Similar premonitions of collapse and regression into fascistic tendencies today behove an emphasis on fostering the alternative, while Gramsci faced governmental and institutional fascism, in Britain the seeds are simply being sown. When it returns it won’t be boots on the ground, but stolen data to manipulate elections, BBC stories about the “both sides” of debates around certain people’s rights, and the collective apathy of a population resigned to exploitation. Mainstream channels of resistance have acquiesced to power, the Labour party repeatedly fails to live up to its eponymous role of “opposing”, and broadcast media institutions are only a couple of weeks away from making dystopian Vox-pop TV, in which the Great British public vote as to the suitable fate of desperate asylum seekers in the English Channel should be. The need for an alternative, independent, creative, journalistic, radical, hegemony is fundamental to all our futures, and will have to be created from the ground up.
Ultimately, I want this to be a space for work that challenges the state of things, providing an alternative to the journalistic-political establishment that commodifies news of human suffering into Twitter soundbites, re-hashes the government’s own narrative, and instead of holding power to the highest of standards is a part of creating its legitimacy in a period of intensive crisis.
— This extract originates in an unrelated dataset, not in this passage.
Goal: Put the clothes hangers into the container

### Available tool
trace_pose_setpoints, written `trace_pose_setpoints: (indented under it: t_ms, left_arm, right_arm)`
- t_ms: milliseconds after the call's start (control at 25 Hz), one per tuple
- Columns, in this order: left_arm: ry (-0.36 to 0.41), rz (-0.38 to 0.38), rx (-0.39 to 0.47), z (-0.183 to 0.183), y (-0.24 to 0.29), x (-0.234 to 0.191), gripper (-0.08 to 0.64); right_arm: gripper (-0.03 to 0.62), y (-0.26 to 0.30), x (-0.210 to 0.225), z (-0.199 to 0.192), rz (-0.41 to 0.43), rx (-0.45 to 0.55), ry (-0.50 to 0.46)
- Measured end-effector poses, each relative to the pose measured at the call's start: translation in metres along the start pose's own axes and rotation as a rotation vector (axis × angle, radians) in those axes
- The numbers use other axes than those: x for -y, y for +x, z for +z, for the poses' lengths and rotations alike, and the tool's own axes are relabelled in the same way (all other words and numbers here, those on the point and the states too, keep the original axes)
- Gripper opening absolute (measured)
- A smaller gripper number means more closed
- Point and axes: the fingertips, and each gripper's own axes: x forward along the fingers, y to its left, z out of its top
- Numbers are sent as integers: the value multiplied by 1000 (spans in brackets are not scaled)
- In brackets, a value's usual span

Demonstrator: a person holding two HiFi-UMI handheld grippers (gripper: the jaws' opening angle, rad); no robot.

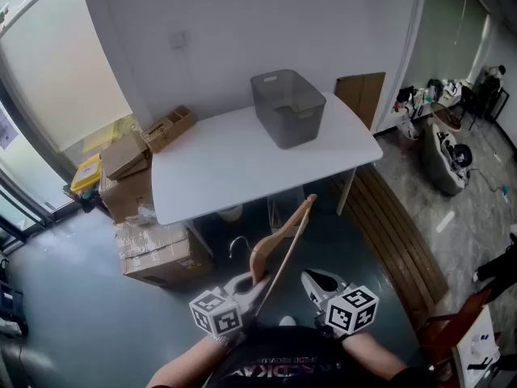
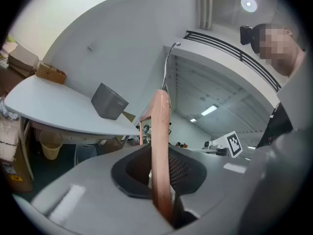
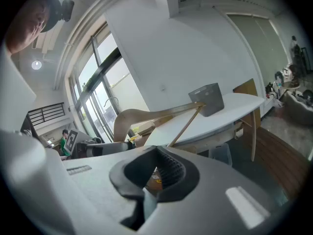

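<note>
A wooden clothes hanger point(image 1: 280, 239) with a metal hook point(image 1: 236, 244) rises from my left gripper point(image 1: 247, 286), which is shut on its lower end. In the left gripper view the hanger's arm point(image 2: 160, 141) stands upright between the jaws of the left gripper point(image 2: 162, 182). The grey container point(image 1: 287, 107) stands empty on the far side of the white table point(image 1: 218, 164), well ahead of both grippers. My right gripper point(image 1: 318, 284) hangs beside the left one, shut and empty. From the right gripper point(image 3: 156, 174), the hanger point(image 3: 145, 115) and container point(image 3: 208, 99) show ahead.
Cardboard boxes point(image 1: 152, 251) are stacked on the floor left of the table, and a small wooden box point(image 1: 168, 128) sits at its left corner. A slatted wooden board point(image 1: 396, 233) lies on the floor to the right. A bin point(image 1: 230, 213) stands under the table.
</note>
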Motion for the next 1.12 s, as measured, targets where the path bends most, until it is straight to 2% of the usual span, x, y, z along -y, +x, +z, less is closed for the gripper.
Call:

If you want to contact me about ideas for the future, you can find me on Twitter @GeorgeWalkeee, or contact me on the email I have created for this project: georgesci78@gmail.com. While it’s easy to let your head drop when the world seems to be regressing, we have got to seize the opportunity to use the current fracture to make the strongest case possible for an alternative future: be creative, be unafraid of being pretentious, and speak truth to power.